Your task = In the listing that follows, locate the line containing "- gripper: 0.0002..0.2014" and the line containing "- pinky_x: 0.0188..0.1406". Retype exactly those two lines and every line between them, and nothing more.

Supplied information =
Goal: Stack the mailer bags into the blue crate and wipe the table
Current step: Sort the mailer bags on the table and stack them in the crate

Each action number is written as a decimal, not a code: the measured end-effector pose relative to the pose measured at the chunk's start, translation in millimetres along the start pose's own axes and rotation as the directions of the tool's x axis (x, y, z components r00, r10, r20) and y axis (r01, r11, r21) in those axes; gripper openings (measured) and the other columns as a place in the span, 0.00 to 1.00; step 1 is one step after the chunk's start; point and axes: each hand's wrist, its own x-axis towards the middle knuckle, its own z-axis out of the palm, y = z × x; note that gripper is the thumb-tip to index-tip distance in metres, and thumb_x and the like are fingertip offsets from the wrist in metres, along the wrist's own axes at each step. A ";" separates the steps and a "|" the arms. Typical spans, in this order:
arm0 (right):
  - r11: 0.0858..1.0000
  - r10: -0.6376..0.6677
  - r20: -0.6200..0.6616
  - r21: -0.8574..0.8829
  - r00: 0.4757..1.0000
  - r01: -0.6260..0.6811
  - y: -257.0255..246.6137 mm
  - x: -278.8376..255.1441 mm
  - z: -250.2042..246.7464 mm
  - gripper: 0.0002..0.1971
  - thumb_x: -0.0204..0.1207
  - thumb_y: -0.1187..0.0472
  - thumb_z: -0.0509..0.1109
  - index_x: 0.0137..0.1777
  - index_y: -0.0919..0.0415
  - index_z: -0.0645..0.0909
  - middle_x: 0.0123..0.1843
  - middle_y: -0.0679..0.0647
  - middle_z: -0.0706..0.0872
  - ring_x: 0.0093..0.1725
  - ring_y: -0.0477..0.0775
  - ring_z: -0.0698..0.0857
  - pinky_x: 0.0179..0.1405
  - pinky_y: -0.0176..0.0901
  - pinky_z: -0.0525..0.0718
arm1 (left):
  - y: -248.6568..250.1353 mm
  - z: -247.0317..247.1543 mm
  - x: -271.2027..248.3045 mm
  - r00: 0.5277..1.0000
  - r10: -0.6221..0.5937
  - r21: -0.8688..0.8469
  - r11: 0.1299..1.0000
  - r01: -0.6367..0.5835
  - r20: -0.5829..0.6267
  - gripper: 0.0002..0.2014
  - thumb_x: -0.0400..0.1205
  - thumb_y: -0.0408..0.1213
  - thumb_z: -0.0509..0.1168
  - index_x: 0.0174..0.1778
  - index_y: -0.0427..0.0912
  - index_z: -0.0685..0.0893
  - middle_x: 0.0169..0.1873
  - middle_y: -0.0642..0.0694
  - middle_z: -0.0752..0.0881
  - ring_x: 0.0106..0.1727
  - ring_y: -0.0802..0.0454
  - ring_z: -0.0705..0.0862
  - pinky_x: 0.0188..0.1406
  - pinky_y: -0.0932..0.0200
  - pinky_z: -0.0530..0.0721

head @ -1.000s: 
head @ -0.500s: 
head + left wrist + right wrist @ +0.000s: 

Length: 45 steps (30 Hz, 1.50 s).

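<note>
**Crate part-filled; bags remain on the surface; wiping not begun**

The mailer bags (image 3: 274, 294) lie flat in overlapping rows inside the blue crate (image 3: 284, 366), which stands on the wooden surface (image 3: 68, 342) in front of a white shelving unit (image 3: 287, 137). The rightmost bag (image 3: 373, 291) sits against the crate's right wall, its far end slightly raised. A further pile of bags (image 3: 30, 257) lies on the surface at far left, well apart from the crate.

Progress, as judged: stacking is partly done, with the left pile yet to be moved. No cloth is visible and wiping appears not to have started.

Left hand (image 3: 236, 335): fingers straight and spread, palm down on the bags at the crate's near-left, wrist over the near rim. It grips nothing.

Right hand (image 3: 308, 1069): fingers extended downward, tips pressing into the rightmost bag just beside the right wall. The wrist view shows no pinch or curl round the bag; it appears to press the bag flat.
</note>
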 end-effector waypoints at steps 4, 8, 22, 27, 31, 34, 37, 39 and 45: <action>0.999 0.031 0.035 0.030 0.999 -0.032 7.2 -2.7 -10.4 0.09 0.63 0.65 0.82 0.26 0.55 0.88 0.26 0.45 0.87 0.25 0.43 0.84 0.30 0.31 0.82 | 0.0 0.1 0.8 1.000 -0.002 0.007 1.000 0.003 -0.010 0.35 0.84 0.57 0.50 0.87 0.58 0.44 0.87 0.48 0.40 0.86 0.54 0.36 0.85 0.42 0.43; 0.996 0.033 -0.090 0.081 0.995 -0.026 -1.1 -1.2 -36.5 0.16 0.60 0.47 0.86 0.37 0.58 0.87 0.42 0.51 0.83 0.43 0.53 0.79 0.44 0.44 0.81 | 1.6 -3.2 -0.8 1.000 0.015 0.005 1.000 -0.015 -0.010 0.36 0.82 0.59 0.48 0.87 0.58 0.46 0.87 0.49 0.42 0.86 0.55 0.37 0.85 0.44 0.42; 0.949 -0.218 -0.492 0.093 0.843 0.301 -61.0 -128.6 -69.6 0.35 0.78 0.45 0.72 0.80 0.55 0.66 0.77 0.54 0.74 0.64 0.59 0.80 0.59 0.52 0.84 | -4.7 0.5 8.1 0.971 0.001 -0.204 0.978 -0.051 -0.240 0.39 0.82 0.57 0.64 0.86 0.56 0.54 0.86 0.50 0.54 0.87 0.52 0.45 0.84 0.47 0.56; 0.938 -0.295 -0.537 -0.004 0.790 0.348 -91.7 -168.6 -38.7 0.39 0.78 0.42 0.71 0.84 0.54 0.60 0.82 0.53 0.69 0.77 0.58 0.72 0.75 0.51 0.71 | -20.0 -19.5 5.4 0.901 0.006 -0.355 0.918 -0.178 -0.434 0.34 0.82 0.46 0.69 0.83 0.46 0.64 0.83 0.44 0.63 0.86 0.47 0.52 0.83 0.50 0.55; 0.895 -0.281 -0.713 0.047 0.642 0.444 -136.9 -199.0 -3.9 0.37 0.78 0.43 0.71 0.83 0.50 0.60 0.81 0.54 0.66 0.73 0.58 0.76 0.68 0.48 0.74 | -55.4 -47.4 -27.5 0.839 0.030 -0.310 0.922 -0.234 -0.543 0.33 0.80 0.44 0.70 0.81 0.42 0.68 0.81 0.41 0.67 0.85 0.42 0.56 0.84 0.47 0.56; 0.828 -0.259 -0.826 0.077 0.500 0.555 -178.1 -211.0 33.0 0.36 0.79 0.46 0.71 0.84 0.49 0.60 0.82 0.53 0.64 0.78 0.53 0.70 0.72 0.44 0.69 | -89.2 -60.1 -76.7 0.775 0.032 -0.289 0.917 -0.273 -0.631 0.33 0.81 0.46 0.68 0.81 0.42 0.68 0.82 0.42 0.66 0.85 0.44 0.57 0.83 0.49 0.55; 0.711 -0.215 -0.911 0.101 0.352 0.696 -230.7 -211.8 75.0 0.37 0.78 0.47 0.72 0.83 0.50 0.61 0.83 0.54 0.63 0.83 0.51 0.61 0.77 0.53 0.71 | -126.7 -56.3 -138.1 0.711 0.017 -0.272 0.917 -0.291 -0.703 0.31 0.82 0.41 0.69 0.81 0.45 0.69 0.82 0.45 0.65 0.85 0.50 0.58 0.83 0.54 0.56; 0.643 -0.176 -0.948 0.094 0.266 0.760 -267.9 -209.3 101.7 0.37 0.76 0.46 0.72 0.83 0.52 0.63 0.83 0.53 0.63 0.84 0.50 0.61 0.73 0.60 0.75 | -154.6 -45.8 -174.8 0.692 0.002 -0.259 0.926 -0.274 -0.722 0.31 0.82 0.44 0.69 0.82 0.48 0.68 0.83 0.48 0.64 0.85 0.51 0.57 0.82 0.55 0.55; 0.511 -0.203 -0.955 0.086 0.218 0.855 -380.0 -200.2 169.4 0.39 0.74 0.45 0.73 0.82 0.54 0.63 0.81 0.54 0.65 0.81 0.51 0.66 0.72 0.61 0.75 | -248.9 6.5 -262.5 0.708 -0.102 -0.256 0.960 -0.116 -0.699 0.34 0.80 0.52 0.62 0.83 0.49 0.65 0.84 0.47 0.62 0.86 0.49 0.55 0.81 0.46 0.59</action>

Exercise solution =
  - gripper: 0.0002..0.2014
  - thumb_x: -0.0400..0.1205
  - thumb_y: -0.0408..0.1213
  - thumb_z: -0.0509..0.1168
  - index_x: 0.0174..0.1778
  - index_y: -0.0427..0.0912
  - index_z: -0.0685..0.0893
  - middle_x: 0.0169..0.1873
  - middle_y: -0.0642..0.0694
  - middle_z: -0.0752..0.0881
  - ring_x: 0.0106..0.1727
  - ring_y: -0.0802..0.0454
  - ring_z: -0.0705..0.0862
  - pinky_x: 0.0188..0.1406

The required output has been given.